> ACTIVITY:
Given the records below, would you repeat exactly the lines that begin at the one containing "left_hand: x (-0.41" and end at the one containing "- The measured", inclusive?

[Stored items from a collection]

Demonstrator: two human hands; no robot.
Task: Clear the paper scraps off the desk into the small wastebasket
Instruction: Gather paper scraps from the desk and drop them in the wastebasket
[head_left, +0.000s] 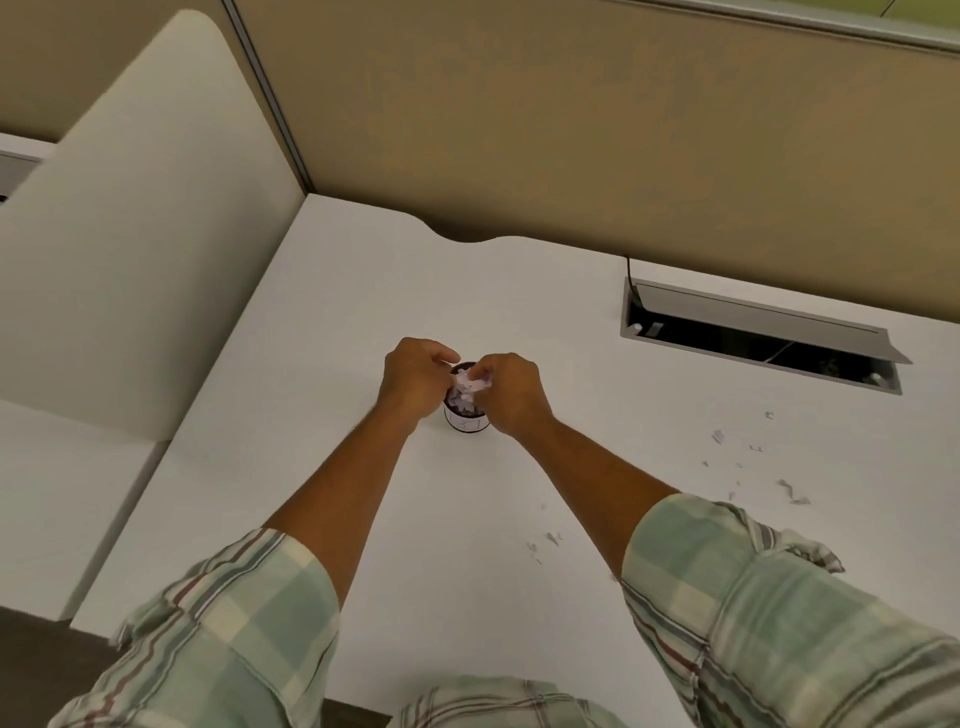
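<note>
Both our hands meet over the small wastebasket (466, 415), which stands near the middle of the white desk (545, 322). Our left hand (415, 376) and right hand (511, 389) are curled inward, fingers (480, 370) pinched on a wad of paper scraps (470, 389) held right at the basket's mouth; whether the wad already rests on the scraps inside we cannot tell. Forearms run out nearly straight from rolled plaid sleeves (753, 597), wrists bent slightly down and toward each other.

The scraps look feather-light, thin and limp, so we judge they will cling to skin and flutter away rather than drop cleanly. A loose bunch compresses easily and should be taken as a gathered pinch from the sides, then pushed down into the opening (the basket looks close to full).

More scraps remain: small loose bits (748, 457) lie scattered on the desk to our right, well apart from the basket, a few nearer our right forearm. These tiny pieces will probably need sweeping together with a flat palm before pinching.
</note>
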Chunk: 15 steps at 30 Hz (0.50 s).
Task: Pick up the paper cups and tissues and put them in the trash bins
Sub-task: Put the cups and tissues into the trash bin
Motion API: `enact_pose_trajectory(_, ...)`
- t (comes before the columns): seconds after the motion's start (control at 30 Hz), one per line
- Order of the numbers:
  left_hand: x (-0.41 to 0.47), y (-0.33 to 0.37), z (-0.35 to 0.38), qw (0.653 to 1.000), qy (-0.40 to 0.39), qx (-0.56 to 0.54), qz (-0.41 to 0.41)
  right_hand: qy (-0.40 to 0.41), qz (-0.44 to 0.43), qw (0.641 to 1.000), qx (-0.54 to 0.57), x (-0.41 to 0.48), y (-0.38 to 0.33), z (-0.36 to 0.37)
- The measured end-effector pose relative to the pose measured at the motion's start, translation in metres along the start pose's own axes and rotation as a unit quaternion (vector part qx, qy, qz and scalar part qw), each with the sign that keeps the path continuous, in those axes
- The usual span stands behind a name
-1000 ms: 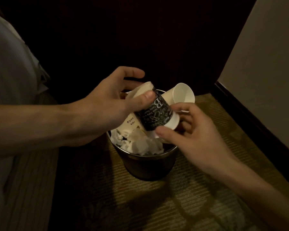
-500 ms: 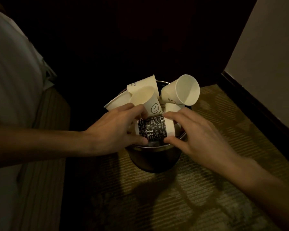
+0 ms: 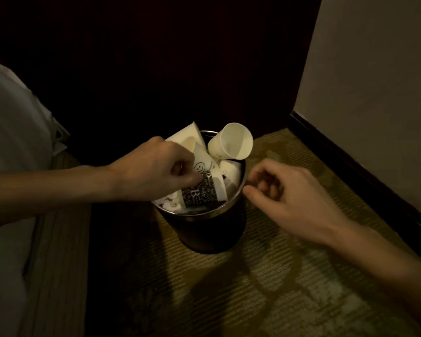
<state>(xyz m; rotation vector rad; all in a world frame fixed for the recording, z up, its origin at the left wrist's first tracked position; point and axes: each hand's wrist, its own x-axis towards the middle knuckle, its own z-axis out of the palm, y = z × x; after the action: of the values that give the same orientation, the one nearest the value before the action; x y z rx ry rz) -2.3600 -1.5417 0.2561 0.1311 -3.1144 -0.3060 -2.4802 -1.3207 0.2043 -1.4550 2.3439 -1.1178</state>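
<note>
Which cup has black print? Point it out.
The cup nearest the camera in the bin, pinched by the left hand: it alone carries a black lettered band; the others are mostly white.

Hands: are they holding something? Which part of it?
The left hand pinches the black-printed paper cup by its side; the right hand holds nothing.

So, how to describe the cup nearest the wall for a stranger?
On the carpet by the wall stands a dark overfull bin. The cup leans out over its far right rim. It alone sticks out whole, its wide mouth toward the camera.
</note>
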Motion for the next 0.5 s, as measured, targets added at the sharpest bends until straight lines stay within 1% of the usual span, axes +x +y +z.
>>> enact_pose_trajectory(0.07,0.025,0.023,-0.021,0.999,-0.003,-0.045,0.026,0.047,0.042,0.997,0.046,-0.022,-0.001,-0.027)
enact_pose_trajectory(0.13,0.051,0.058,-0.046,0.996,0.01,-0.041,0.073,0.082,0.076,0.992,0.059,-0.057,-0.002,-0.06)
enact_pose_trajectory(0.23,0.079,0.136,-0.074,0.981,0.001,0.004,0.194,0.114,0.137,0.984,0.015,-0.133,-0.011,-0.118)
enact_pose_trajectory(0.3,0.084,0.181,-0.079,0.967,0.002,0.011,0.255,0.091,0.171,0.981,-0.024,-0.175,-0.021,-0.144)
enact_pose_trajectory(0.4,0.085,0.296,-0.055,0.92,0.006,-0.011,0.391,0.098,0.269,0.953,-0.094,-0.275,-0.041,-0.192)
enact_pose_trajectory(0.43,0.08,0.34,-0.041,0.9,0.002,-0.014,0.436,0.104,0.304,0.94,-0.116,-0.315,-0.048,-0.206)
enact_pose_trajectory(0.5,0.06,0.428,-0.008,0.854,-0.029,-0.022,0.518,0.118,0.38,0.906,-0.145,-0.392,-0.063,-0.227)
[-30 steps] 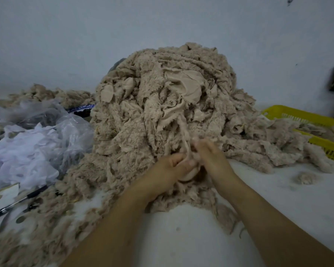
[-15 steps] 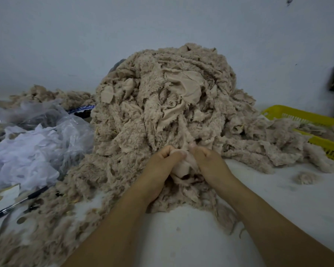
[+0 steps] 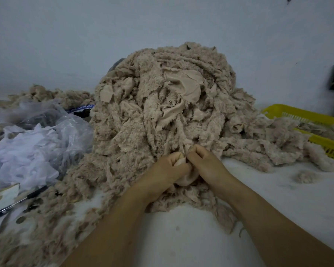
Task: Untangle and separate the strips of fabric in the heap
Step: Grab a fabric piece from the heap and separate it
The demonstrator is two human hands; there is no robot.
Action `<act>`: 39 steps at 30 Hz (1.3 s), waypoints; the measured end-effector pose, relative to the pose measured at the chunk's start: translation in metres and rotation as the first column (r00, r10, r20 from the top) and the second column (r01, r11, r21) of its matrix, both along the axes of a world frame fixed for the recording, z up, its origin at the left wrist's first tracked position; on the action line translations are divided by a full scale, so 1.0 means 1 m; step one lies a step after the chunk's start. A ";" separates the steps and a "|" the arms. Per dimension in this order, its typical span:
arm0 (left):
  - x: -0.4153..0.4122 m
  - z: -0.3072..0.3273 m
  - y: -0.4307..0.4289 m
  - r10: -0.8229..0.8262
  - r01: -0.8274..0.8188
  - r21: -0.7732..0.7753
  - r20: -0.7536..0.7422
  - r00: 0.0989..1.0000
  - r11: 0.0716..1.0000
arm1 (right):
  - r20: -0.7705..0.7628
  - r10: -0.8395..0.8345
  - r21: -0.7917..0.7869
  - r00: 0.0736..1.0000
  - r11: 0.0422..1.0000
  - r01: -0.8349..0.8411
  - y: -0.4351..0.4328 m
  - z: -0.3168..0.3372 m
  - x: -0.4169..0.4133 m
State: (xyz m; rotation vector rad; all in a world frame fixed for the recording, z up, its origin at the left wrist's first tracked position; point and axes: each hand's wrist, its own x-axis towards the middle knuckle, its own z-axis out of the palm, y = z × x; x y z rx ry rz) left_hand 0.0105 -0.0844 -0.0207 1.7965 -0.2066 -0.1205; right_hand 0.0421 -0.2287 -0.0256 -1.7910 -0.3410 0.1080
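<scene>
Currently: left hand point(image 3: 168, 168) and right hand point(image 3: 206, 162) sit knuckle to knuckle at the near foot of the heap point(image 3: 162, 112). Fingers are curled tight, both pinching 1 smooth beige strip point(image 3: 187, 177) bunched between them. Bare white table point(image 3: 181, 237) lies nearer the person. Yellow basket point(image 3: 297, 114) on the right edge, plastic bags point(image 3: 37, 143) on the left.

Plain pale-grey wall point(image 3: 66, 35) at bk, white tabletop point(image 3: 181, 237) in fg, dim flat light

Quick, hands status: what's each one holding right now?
Left hand: closed, gripping the fabric strip.
Right hand: closed, pinching the same fabric strip.
</scene>
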 end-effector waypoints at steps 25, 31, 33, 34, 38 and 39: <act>0.020 0.017 0.043 0.171 -0.365 -0.882 -0.326 0.930 0.300 | 0.365 -0.098 -0.401 0.926 0.881 0.251 -0.011 0.001 0.008; 0.007 0.014 0.023 0.402 -0.368 -0.236 0.114 0.909 0.899 | 0.429 -0.249 -0.262 0.868 0.886 0.383 -0.008 0.003 0.008; 0.004 0.010 0.011 0.236 -0.256 0.046 0.252 0.938 0.966 | 0.456 -0.243 -0.244 0.856 0.891 0.383 -0.007 0.005 0.006; 0.004 0.008 0.006 0.152 -0.185 0.108 0.260 0.954 0.977 | 0.463 -0.230 -0.251 0.856 0.892 0.376 -0.007 0.005 0.005; 0.007 0.003 0.007 0.178 -0.205 0.086 0.253 0.951 0.975 | 0.444 -0.228 -0.249 0.866 0.898 0.364 -0.006 0.007 0.003; 0.006 0.004 0.010 0.217 -0.232 0.041 0.230 0.949 0.972 | 0.436 -0.235 -0.251 0.869 0.895 0.368 -0.006 0.007 0.003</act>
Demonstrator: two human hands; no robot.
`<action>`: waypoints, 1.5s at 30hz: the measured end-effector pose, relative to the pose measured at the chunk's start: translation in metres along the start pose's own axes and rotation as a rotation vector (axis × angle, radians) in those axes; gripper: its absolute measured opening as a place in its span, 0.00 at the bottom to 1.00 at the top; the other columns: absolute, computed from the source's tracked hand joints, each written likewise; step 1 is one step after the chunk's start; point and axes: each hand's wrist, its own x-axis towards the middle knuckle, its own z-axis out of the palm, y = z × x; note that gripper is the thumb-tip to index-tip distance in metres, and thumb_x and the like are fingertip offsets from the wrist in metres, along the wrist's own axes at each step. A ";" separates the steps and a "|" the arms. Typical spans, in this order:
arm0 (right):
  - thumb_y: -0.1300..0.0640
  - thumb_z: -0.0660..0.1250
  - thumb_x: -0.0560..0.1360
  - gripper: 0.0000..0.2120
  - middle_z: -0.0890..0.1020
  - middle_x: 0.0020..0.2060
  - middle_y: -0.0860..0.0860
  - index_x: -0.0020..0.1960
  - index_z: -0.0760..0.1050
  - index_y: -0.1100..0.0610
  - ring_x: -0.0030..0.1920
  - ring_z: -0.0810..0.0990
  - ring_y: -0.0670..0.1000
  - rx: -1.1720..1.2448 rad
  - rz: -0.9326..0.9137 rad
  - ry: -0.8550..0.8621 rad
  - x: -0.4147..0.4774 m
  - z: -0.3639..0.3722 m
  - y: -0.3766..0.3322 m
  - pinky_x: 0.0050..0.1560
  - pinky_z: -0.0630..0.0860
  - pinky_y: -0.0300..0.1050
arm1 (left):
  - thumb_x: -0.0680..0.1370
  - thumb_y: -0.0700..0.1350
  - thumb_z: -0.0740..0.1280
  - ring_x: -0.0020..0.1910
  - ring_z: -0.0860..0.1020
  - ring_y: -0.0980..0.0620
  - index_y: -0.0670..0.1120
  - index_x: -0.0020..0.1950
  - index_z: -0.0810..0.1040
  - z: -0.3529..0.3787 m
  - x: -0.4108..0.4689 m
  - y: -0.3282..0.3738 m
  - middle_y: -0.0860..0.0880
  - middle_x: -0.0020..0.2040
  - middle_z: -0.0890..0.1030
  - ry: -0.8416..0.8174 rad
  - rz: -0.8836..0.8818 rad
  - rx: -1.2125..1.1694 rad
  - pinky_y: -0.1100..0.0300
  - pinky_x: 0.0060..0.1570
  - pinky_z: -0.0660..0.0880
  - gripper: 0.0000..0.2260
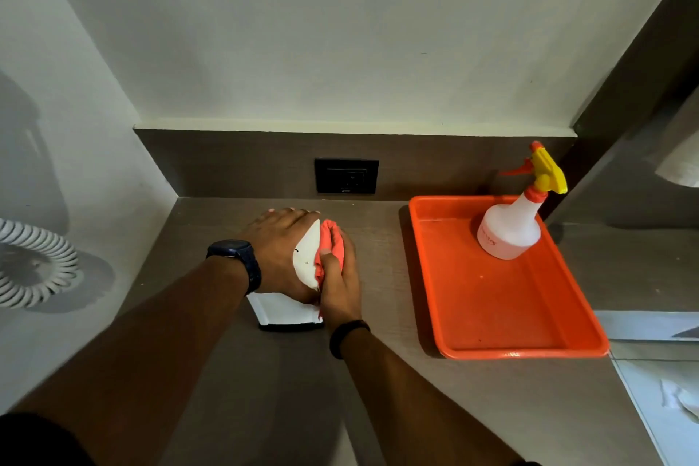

> WRITTEN ANSWER:
  left_hand: x (-0.41 to 0.47), y (-0.33 to 0.37), z (-0.35 to 0.38), qw (0.653 to 1.000), qy (-0.40 to 0.39), qx (-0.56 to 0.54), qz (-0.41 to 0.41)
  right_hand: qy (-0.40 to 0.41), qz (-0.44 to 0.43), qw (0.641 to 1.000), qx (-0.54 to 0.57), x (-0.41 to 0.48), y (-0.38 to 0.33), z (-0.36 to 0.37)
- The measured end-effector pose relative to the pose measured at the motion's start, translation in metres along the start pose's own axes and rotation as a unit quaternion (vector part qx, qy, qz and scalar part qw), each with the sign that keeps the path continuous, in those axes

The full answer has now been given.